# Dictionaries
Dictionaries are unordered collections of key-value pairs.  Generally, we use strings for keys, but keys can be any immutable type.  (The primary immutable types we have seen so far are strings, ints, floats, and tuples).  Values can be over any type - including other dictionaries and lists.

Keys must be unique.  If we attempt to put in another key-value pair where the key already exists, the value is overwritten with the new value.

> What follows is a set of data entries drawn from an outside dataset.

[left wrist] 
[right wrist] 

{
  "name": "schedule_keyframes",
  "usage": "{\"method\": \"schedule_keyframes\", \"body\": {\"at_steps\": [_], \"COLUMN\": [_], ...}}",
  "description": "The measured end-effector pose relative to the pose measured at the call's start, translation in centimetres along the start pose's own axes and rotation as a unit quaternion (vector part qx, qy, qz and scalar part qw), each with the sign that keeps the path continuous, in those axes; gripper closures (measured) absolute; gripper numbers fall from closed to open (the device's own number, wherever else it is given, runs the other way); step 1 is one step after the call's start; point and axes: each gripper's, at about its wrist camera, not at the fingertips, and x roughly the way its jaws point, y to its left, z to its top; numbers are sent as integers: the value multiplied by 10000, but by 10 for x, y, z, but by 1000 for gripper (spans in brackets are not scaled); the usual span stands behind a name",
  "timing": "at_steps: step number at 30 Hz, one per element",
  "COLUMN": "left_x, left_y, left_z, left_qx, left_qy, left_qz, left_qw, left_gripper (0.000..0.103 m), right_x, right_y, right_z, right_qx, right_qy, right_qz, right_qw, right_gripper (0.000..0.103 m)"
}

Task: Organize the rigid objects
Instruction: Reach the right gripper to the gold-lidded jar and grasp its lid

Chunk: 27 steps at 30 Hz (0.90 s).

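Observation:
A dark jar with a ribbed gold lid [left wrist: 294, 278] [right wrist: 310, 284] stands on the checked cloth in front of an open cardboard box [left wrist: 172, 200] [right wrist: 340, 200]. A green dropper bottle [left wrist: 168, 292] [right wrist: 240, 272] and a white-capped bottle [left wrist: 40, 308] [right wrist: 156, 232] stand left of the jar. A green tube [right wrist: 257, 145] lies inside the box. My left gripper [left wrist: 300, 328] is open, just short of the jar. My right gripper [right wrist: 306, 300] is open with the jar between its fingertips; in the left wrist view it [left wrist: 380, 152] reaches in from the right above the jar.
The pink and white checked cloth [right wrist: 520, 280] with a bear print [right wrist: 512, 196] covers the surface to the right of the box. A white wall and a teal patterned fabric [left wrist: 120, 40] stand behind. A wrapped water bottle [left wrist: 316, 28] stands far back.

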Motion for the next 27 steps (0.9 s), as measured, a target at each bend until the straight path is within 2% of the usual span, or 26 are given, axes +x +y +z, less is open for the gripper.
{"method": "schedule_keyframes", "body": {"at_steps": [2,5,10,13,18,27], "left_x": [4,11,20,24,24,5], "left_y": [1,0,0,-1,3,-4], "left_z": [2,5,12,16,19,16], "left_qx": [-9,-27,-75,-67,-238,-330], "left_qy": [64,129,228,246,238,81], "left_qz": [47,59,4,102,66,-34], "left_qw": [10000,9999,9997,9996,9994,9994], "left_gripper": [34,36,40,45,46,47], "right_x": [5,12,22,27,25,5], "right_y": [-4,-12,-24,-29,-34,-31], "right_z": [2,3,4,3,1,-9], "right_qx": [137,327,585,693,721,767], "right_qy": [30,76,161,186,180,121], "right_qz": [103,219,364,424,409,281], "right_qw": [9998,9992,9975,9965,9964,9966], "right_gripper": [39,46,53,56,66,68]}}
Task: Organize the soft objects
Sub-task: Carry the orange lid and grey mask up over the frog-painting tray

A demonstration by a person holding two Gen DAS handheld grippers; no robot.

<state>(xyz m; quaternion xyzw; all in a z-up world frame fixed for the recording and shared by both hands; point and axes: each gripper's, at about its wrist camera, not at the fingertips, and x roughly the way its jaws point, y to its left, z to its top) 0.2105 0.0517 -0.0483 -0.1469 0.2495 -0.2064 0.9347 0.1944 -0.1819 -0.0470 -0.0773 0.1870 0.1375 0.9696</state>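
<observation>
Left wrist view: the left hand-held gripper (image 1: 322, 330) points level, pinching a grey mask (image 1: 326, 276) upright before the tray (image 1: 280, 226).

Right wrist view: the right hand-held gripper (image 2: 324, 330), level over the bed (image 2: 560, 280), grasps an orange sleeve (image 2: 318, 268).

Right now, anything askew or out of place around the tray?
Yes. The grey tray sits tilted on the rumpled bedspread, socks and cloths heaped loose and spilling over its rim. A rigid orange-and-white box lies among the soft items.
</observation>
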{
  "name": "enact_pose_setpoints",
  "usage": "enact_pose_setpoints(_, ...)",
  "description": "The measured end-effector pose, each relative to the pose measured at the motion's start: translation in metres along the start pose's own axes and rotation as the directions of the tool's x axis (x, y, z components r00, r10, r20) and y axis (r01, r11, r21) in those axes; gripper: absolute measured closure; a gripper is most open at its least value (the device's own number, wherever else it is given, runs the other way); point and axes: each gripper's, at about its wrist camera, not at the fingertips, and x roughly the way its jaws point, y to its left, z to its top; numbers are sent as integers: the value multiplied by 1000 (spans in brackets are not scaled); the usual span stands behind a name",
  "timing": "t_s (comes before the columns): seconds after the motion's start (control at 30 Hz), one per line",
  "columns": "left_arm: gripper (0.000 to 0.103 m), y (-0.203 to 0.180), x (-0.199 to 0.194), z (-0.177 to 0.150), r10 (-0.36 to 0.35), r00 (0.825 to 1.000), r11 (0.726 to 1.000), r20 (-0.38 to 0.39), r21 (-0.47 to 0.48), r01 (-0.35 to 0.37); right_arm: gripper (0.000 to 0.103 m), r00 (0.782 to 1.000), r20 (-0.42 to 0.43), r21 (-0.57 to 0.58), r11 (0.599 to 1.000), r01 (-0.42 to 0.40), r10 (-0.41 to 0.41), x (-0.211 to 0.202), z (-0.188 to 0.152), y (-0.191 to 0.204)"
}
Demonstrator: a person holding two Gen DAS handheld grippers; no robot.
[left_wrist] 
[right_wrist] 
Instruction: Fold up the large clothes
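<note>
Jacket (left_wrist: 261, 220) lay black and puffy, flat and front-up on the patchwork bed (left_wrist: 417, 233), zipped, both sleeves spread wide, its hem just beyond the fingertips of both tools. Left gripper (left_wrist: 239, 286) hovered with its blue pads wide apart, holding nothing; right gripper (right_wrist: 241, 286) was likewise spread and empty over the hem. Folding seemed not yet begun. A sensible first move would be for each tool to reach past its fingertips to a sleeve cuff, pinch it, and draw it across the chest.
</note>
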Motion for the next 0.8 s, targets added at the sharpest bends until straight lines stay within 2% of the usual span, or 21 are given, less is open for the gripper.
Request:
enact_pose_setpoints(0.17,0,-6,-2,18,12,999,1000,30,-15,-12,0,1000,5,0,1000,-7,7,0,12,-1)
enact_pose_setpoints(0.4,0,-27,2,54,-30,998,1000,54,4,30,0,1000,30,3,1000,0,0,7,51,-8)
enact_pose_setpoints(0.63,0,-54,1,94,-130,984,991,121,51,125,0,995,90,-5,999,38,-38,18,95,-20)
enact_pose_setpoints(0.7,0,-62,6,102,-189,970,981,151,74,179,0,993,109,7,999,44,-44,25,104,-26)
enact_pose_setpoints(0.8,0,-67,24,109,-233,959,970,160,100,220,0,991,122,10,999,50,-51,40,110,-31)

Programmers use dictionaries (i.e., [associative arrays](https://en.wikipedia.org/wiki/Associative_array)) quite frequently. Sometimes, it's just to translate from one value to another such as the stock symbol to stock names that shown in this notebook or may a word in English to its counterpart in another language.    We could also have a dictionary where the key is the class name and the values are the list of students within that class.  Another possibility would be to map HTTP response status code to their description like the information at https://developer.mozilla.org/en-US/docs/Web/HTTP/Status. Retailers often use [SKUs](https://en.wikipedia.org/wiki/Stock_keeping_unit) to track products and inventory.  The SKU could be the key while the value may actually be another dictionary keeping track of a series of properties the retailer needs for each product: name, purchase_price, selling_price, inventory_count, ...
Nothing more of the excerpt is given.